### Problem
Starting with the opening line of the material, restate every line word for word, and end on the line containing "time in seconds".

### Dataset section
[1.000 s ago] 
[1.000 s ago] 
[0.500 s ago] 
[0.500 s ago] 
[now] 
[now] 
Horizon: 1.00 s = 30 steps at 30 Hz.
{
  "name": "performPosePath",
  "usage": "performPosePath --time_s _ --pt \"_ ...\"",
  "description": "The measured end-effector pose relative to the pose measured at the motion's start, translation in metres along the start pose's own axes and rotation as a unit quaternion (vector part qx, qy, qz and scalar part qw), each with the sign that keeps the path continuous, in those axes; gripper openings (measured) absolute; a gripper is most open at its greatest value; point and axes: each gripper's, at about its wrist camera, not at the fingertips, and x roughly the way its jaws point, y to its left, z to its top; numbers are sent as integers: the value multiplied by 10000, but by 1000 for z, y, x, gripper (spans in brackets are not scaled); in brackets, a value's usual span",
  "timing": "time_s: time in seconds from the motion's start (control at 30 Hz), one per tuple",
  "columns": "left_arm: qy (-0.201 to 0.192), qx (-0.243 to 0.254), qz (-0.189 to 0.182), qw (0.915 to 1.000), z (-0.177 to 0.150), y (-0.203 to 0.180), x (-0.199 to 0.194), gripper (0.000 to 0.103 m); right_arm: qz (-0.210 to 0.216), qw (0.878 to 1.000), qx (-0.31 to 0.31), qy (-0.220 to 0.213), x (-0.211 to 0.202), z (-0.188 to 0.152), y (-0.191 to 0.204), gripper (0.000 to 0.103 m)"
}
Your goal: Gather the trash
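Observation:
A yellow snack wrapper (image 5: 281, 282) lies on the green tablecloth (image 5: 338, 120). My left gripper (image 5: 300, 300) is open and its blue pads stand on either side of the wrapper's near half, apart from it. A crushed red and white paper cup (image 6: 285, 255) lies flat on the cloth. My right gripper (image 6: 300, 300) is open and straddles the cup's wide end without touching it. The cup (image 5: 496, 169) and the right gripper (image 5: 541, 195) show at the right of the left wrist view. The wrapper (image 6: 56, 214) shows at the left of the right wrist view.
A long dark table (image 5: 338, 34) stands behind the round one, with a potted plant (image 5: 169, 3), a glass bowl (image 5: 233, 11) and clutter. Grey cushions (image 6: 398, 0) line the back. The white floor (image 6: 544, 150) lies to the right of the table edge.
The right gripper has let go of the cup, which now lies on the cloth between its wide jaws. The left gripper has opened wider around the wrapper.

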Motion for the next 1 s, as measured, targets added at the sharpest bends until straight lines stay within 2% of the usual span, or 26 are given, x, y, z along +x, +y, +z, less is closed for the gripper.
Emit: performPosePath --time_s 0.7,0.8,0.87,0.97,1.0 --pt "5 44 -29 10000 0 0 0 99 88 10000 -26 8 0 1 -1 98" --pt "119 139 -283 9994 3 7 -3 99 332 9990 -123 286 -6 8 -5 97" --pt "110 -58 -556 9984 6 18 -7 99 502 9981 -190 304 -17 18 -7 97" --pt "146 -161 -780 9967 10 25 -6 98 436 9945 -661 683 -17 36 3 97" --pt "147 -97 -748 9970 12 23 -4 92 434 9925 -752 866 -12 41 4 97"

### Worked solution
[1.000 s ago] 
[1.000 s ago] 
[0.500 s ago] 
[0.500 s ago] 
[now] 
[now] 
Horizon: 1.00 s = 30 steps at 30 Hz.
{
  "name": "performPosePath",
  "usage": "performPosePath --time_s _ --pt \"_ ...\"",
  "description": "The measured end-effector pose relative to the pose measured at the motion's start, translation in metres along the start pose's own axes and rotation as a unit quaternion (vector part qx, qy, qz and scalar part qw), each with the sign that keeps the path continuous, in those axes; gripper openings (measured) absolute; a gripper is most open at its greatest value; point and axes: each gripper's, at about its wrist camera, not at the fingertips, and x roughly the way its jaws point, y to its left, z to its top; numbers are sent as integers: the value multiplied by 10000, but by 1000 for z, y, x, gripper (spans in brackets are not scaled); in brackets, a value's usual span",
  "timing": "time_s: time in seconds from the motion's start (control at 30 Hz), one per tuple",

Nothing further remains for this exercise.